**WORK ITEM:** The answer must be an exact copy of the entries that follow, with all images removed.

**DATA RECORDS:**
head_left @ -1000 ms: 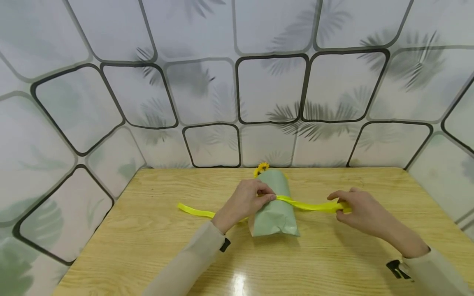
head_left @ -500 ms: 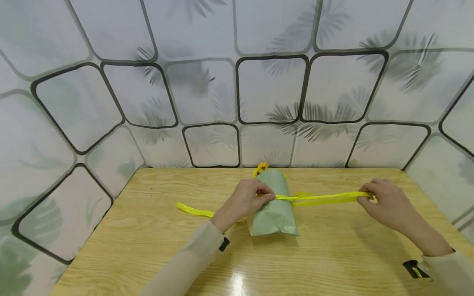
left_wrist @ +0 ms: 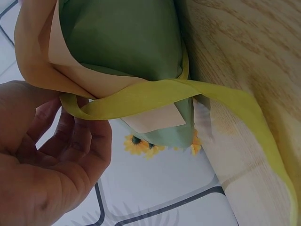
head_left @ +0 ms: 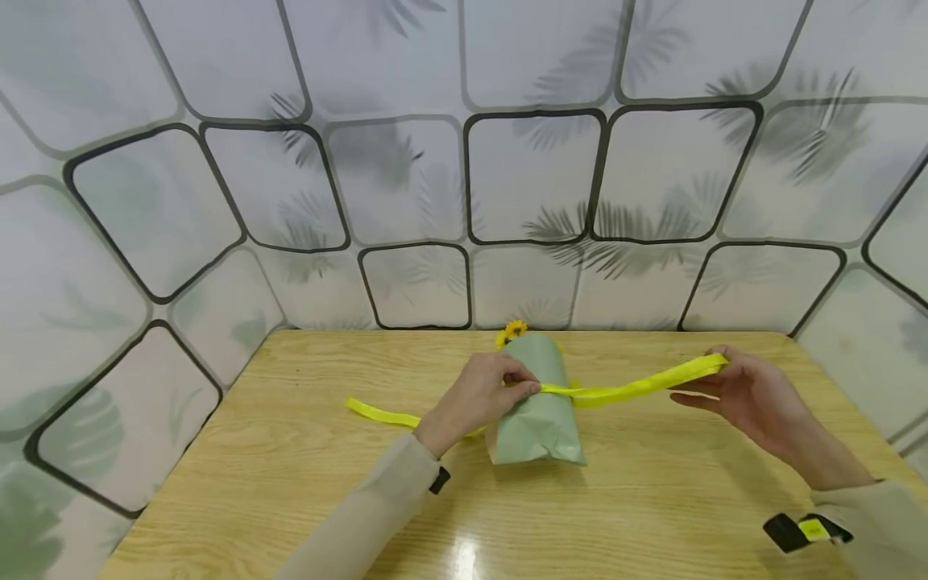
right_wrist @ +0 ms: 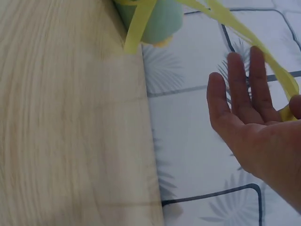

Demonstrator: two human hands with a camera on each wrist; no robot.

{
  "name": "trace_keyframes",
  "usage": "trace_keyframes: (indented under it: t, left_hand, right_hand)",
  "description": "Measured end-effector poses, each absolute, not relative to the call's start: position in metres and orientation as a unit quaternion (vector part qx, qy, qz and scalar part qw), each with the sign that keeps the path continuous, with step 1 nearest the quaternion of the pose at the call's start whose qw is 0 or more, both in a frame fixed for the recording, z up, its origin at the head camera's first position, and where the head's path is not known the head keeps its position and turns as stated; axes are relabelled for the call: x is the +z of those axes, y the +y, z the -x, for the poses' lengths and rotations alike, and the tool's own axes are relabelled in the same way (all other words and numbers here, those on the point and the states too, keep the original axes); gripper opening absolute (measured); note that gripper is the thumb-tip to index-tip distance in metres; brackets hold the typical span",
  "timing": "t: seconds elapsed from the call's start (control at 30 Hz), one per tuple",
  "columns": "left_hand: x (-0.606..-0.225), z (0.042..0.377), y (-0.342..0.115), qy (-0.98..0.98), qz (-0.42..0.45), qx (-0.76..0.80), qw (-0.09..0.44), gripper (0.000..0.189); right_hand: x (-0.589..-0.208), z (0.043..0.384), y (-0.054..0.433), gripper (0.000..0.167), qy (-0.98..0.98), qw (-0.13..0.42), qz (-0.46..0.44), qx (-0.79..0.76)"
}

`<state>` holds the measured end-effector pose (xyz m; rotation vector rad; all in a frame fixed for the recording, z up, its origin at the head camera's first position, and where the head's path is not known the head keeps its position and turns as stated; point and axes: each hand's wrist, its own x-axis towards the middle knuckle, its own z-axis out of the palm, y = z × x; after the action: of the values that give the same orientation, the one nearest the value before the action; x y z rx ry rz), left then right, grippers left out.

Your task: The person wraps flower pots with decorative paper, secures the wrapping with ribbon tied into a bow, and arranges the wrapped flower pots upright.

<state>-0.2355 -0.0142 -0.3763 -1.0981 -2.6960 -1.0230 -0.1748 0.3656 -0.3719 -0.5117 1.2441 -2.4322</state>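
Note:
A bouquet wrapped in pale green paper (head_left: pixel 542 431) lies on the table, with yellow sunflowers (head_left: pixel 515 328) showing at its far end. Around its middle runs a yellow ribbon (head_left: pixel 627 392). My left hand (head_left: pixel 480 391) pinches the ribbon against the wrapping; the left wrist view shows the ribbon (left_wrist: pixel 141 98) looping out from between thumb and fingers beside the peach inner paper (left_wrist: pixel 157 118). Off to the right, my right hand (head_left: pixel 761 407) holds the other stretch of ribbon up between thumb and forefinger. Its remaining fingers (right_wrist: pixel 257 77) are extended in the right wrist view.
A loose ribbon tail (head_left: pixel 380 413) lies on the wooden table (head_left: pixel 290 475) left of the bouquet. Behind the table's far edge stands a patterned backdrop (head_left: pixel 536 177), which also closes off both sides. Black bands (head_left: pixel 786 533) sit at the cuffs.
My right hand has moved right, drawing the ribbon out from the bouquet, then turned with its other fingers opening and the ribbon's end raised. The left hand has stayed in place.

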Motion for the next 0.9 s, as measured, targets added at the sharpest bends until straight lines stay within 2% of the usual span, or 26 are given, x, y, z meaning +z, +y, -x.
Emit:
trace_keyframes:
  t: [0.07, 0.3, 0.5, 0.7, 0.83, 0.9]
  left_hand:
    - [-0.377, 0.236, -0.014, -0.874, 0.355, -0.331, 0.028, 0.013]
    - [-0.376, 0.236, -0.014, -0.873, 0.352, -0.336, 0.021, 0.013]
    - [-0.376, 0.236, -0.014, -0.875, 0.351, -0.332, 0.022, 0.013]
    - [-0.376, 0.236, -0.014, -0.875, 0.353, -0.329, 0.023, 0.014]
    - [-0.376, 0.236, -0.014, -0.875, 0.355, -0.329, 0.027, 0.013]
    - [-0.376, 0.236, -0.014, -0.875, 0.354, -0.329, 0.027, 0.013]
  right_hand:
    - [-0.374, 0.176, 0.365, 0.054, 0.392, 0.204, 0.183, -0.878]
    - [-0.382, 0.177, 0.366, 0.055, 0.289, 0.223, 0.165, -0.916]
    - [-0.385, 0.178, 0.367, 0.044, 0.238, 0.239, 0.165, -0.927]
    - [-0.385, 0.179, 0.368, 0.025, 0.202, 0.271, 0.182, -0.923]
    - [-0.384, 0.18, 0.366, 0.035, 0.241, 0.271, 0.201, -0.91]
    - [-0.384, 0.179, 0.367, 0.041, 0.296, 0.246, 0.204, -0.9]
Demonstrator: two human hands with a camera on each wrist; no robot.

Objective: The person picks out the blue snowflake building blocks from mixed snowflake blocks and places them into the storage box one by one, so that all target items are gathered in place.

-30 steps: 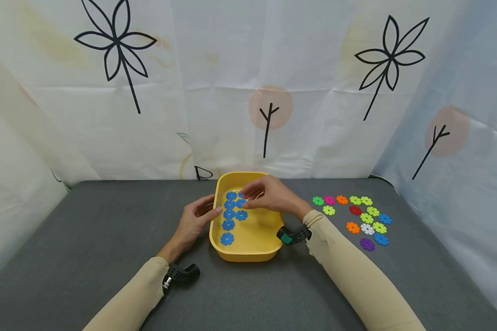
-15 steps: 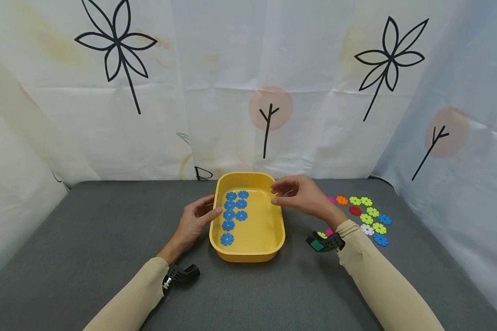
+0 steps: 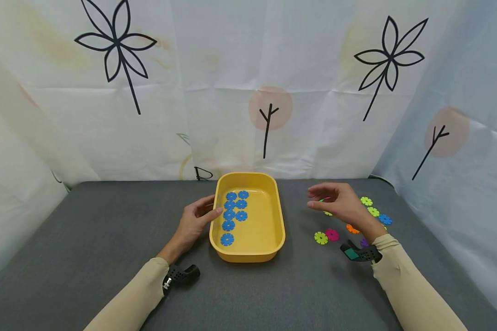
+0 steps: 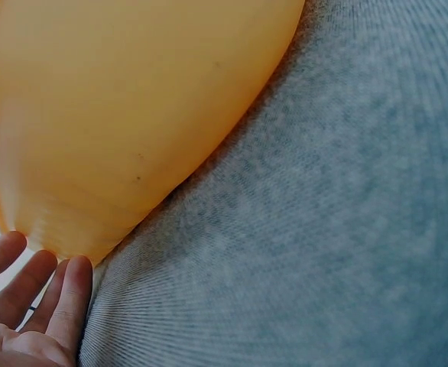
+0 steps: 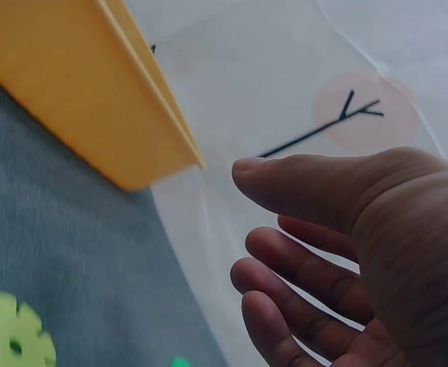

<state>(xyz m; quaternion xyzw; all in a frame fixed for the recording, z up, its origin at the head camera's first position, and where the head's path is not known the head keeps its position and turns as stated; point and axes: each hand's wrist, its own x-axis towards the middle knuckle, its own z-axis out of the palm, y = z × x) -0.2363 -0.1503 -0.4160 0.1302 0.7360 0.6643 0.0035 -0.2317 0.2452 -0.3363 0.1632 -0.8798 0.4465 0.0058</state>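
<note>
A yellow tub [image 3: 269, 248] stands mid-table, with several blue flower-shaped discs [image 3: 228, 225] lying along its left side. My left hand [image 3: 194, 220] holds the tub's left wall, thumb over the rim and fingers against the outside; those fingertips [image 4: 77, 267] touch the wall in the left wrist view. To the right of the tub, my right hand [image 3: 341, 202] hovers over loose flower discs and hides some of them. Its fingers are loosely bent, thumb apart, with nothing between them. Under it peeks a yellow-green disc [image 5: 10, 336] in the right wrist view.
Loose discs lie on the grey table [image 3: 107, 239] at the right: a yellow-green disc [image 3: 320, 237] beside a pink disc [image 3: 332, 234], an orange disc [image 3: 352, 228] and a blue disc [image 3: 384, 219]. A patterned white cloth [image 3: 314, 138] hangs behind.
My right hand has left the tub and moved right, over the loose discs. A blue disc it covered at the tub's far side now shows. The left hand stays put.
</note>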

**RESULT FOR THIS EXERCISE:**
head_left @ -1000 ms: 
head_left @ -500 ms: 
left_wrist @ +0 ms: 
head_left @ +0 ms: 
right_wrist @ +0 ms: 

Demonstrator: two human hands with a camera on each wrist; no robot.

{
  "name": "trace_keyframes",
  "usage": "trace_keyframes: (indented under it: t, left_hand, right_hand)",
  "description": "Measured end-effector poses, each absolute, not relative to the call's start: position in metres and orientation as a unit quaternion (vector part qx, qy, qz and scalar part qw), each with the sign that keeps the path continuous, with step 1 nearest the quaternion of the pose at the call's start whose qw is 0 or more, both in a frame fixed for the recording, z up, its origin at the head camera's first position, and where the head's path is not known the head keeps its position and turns as stated; axes are relabelled for the call: x is the +z of those axes, y the +y, z the -x, for the poses' lengths and rotations alike, and the tool's own axes are relabelled in the same way (all other words and numbers here, those on the point and the states too, keep the original axes); gripper opening absolute (measured); note that gripper is the thumb-tip to index-tip distance in metres; brackets hold the typical span",
  "timing": "t: seconds elapsed from the call's start (control at 30 Hz), one per tuple",
  "columns": "left_hand: x (-0.606..-0.225), z (0.042..0.377), y (-0.342..0.115), qy (-0.98..0.98), qz (-0.42..0.45), qx (-0.76..0.80), qw (-0.09..0.44), gripper (0.000..0.189); right_hand: x (-0.589..-0.208), z (0.043..0.384), y (-0.054..0.433), gripper (0.000..0.167), qy (-0.98..0.98), qw (-0.13..0.42), qz (-0.46..0.44), qx (-0.79..0.76)"
}

`<state>` holds the measured end-effector pose (xyz m; rotation vector rad; all in a frame fixed for the recording, z up, its origin at the head camera's first position, and where the head's path is not known the head keeps its position and turns as stated; point and axes: each hand's wrist, its own x-axis towards the middle knuckle, its own z-axis out of the palm, y = z × x; after the action: of the values that give the same orientation, the one nearest the value before the action; x y z rx ry rz), left then right, grippers left out.

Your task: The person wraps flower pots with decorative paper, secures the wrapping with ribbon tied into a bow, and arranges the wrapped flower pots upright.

<state>-0.2355 -0.0142 -0.3763 -1.0981 -2.6960 -1.0230 -0.1748 0.3656 -0.3719 -0.5117 1.2441 -2.4322</state>
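Note:
A bouquet wrapped in pale green paper (head_left: pixel 542 431) lies on the table, with yellow sunflowers (head_left: pixel 515 328) showing at its far end. Around its middle runs a yellow ribbon (head_left: pixel 627 392). My left hand (head_left: pixel 480 391) pinches the ribbon against the wrapping; the left wrist view shows the ribbon (left_wrist: pixel 141 98) looping out from between thumb and fingers beside the peach inner paper (left_wrist: pixel 157 118). Off to the right, my right hand (head_left: pixel 761 407) holds the other stretch of ribbon up between thumb and forefinger. Its remaining fingers (right_wrist: pixel 257 77) are extended in the right wrist view.
A loose ribbon tail (head_left: pixel 380 413) lies on the wooden table (head_left: pixel 290 475) left of the bouquet. Behind the table's far edge stands a patterned backdrop (head_left: pixel 536 177), which also closes off both sides. Black bands (head_left: pixel 786 533) sit at the cuffs.
My right hand has moved right, drawing the ribbon out from the bouquet, then turned with its other fingers opening and the ribbon's end raised. The left hand has stayed in place.
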
Motion for the next 0.9 s, as measured, targets added at the sharpest bends until straight lines stay within 2% of the usual span, or 26 are given, x, y, z meaning +z, +y, -x.
Emit:
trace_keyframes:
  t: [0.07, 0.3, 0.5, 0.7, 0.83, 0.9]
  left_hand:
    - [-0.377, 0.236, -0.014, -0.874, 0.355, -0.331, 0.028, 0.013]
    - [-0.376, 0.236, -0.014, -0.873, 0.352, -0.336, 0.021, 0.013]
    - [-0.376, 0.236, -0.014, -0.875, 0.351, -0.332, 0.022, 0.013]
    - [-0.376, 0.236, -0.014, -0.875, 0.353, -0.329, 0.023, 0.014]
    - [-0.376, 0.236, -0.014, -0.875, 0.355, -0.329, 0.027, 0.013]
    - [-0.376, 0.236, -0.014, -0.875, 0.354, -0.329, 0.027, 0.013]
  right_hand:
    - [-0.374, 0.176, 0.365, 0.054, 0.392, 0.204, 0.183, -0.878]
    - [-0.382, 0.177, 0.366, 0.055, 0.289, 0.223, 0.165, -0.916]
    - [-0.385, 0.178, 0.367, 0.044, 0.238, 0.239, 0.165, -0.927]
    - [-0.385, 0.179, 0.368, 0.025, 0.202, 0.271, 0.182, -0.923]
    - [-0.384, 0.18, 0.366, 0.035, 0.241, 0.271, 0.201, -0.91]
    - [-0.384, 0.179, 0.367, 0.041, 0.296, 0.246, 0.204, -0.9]
Demonstrator: two human hands with a camera on each wrist; no robot.

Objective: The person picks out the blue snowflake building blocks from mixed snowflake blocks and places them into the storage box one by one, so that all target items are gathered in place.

-30 steps: 
-15 steps: 
+0 steps: 
+0 steps: 
+0 steps: 

<state>(xyz m; quaternion xyzw; all in a frame fixed for the recording, z up, its origin at the head camera's first position, and where the head's path is not known the head keeps its position and turns as stated; point and axes: each hand's wrist, its own x-axis towards the middle knuckle, its own z-axis out of the palm, y = z × x) -0.2363 -0.1503 -0.4160 0.1302 0.7360 0.6643 0.0035 -0.2317 0.2452 -0.3363 0.1632 -0.8798 0.4465 0.0058</state>
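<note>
A yellow tub [image 3: 269, 248] stands mid-table, with several blue flower-shaped discs [image 3: 228, 225] lying along its left side. My left hand [image 3: 194, 220] holds the tub's left wall, thumb over the rim and fingers against the outside; those fingertips [image 4: 77, 267] touch the wall in the left wrist view. To the right of the tub, my right hand [image 3: 341, 202] hovers over loose flower discs and hides some of them. Its fingers are loosely bent, thumb apart, with nothing between them. Under it peeks a yellow-green disc [image 5: 10, 336] in the right wrist view.
Loose discs lie on the grey table [image 3: 107, 239] at the right: a yellow-green disc [image 3: 320, 237] beside a pink disc [image 3: 332, 234], an orange disc [image 3: 352, 228] and a blue disc [image 3: 384, 219]. A patterned white cloth [image 3: 314, 138] hangs behind.
My right hand has left the tub and moved right, over the loose discs. A blue disc it covered at the tub's far side now shows. The left hand stays put.
</note>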

No further output is given for this exercise.